WHAT THE TASK ASKS
Everything in the listing should be set down exactly, apart from the pictures.

RECORDED INFORMATION
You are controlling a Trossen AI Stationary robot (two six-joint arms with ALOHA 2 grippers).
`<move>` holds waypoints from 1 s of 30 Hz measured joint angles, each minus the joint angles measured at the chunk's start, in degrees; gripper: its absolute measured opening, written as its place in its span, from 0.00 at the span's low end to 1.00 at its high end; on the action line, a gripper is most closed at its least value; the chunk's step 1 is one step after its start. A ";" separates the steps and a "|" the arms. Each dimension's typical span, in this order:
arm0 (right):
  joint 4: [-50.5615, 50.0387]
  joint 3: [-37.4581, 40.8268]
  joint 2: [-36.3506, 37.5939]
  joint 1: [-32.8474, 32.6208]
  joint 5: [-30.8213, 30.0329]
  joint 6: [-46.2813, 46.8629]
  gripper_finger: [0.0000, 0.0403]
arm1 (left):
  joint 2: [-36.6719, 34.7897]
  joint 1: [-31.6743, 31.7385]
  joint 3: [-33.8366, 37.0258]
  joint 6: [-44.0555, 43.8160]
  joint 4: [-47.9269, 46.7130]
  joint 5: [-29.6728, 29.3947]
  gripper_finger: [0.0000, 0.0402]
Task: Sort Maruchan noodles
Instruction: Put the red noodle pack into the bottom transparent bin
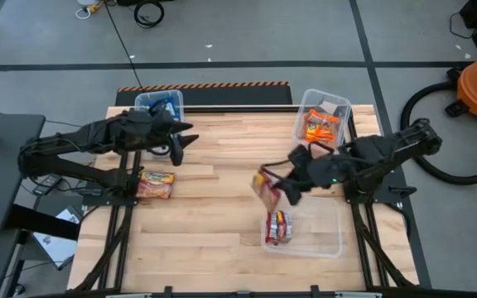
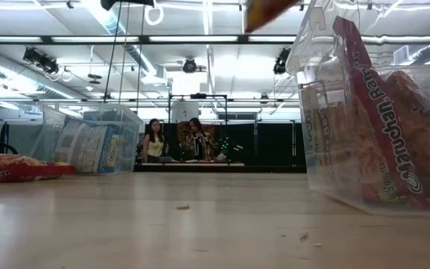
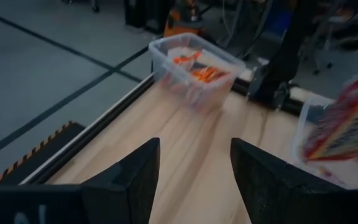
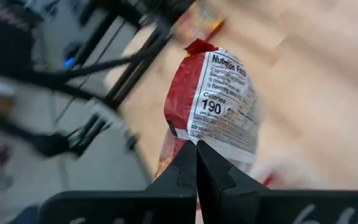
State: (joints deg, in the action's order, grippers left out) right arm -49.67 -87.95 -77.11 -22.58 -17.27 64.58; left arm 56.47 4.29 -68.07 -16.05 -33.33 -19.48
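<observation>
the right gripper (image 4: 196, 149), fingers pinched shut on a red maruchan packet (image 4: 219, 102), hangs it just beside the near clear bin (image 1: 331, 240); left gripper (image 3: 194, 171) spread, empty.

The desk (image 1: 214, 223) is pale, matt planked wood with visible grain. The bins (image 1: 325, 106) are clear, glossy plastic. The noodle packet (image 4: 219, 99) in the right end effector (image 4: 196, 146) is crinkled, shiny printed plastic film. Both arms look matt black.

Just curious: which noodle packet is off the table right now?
The red packet pinched in the right arm's shut fingers; the rest lie in bins or on the table.
</observation>
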 joint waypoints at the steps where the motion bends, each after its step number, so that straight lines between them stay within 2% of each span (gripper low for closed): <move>1: -0.92 -0.91 0.04 -1.45 0.89 1.67 0.00 | -0.02 0.00 0.02 -0.26 -0.86 -0.02 0.51; 7: -8.64 -2.15 0.05 -11.55 3.57 17.28 0.00 | -0.02 -0.04 0.02 -1.28 -2.82 0.17 0.51; 15: -26.03 -2.09 -2.41 -24.81 -7.86 55.59 0.00 | 0.11 -2.35 0.02 4.74 -2.83 1.70 0.51; 18: -27.43 -2.06 -4.59 -25.89 -7.12 57.61 0.00 | 0.11 -4.21 0.02 4.78 -2.72 1.73 0.51; 30: -25.76 -2.07 -14.74 -23.07 -5.90 57.53 0.00 | 0.13 -9.91 0.02 2.84 -2.13 1.70 0.51</move>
State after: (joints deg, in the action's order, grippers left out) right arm -75.43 -90.02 -91.85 -45.65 -23.17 122.10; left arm 56.60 -5.62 -68.05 -13.20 -35.45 -17.78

RESULT OF THE EXERCISE
You are controlling a Trossen AI Stationary robot (two six-joint arms with ALOHA 2 grippers).
`<move>` holds waypoints from 1 s of 30 Hz measured joint angles, each minus the joint angles measured at the chunk's start, in degrees; gripper: its absolute measured opening, written as its place in its span, from 0.00 at the span's low end to 1.00 at its high end; on the action line, a gripper is most closed at its least value; the chunk's step 1 is one step after its start. A ";" separates the steps and a "|" the arms. Each dimension's typical span, in this order:
arm0 (right):
  joint 4: [-50.5615, 50.0387]
  joint 3: [-37.4581, 40.8268]
  joint 2: [-36.3506, 37.5939]
  joint 1: [-32.8474, 32.6208]
  joint 5: [-30.8213, 30.0329]
  joint 6: [-46.2813, 46.8629]
  gripper_finger: [0.0000, 0.0403]
arm1 (left):
  joint 2: [-36.6719, 34.7897]
  joint 1: [-31.6743, 31.7385]
  joint 3: [-33.8366, 37.0258]
  joint 6: [-44.0555, 43.8160]
  joint 4: [-47.9269, 46.7130]
  joint 5: [-29.6728, 29.3947]
  gripper_finger: [0.0000, 0.0402]
Task: Sort Maruchan noodles
Instruction: Put the red noodle pack into the bottom transparent bin
State: (joints deg, in the action's order, grippers left out) right arm -49.67 -87.95 -77.11 -22.58 -17.27 64.58; left arm 56.47 4.29 -68.07 -16.05 -33.33 -19.48
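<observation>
the right gripper (image 4: 196, 149), fingers pinched shut on a red maruchan packet (image 4: 219, 102), hangs it just beside the near clear bin (image 1: 331, 240); left gripper (image 3: 194, 171) spread, empty.

The desk (image 1: 214, 223) is pale, matt planked wood with visible grain. The bins (image 1: 325, 106) are clear, glossy plastic. The noodle packet (image 4: 219, 99) in the right end effector (image 4: 196, 146) is crinkled, shiny printed plastic film. Both arms look matt black.

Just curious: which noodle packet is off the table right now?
The red packet pinched in the right arm's shut fingers; the rest lie in bins or on the table.
</observation>
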 joint waypoints at the steps where the motion bends, each after its step number, so that straight lines between them stay within 2% of each span (gripper low for closed): <move>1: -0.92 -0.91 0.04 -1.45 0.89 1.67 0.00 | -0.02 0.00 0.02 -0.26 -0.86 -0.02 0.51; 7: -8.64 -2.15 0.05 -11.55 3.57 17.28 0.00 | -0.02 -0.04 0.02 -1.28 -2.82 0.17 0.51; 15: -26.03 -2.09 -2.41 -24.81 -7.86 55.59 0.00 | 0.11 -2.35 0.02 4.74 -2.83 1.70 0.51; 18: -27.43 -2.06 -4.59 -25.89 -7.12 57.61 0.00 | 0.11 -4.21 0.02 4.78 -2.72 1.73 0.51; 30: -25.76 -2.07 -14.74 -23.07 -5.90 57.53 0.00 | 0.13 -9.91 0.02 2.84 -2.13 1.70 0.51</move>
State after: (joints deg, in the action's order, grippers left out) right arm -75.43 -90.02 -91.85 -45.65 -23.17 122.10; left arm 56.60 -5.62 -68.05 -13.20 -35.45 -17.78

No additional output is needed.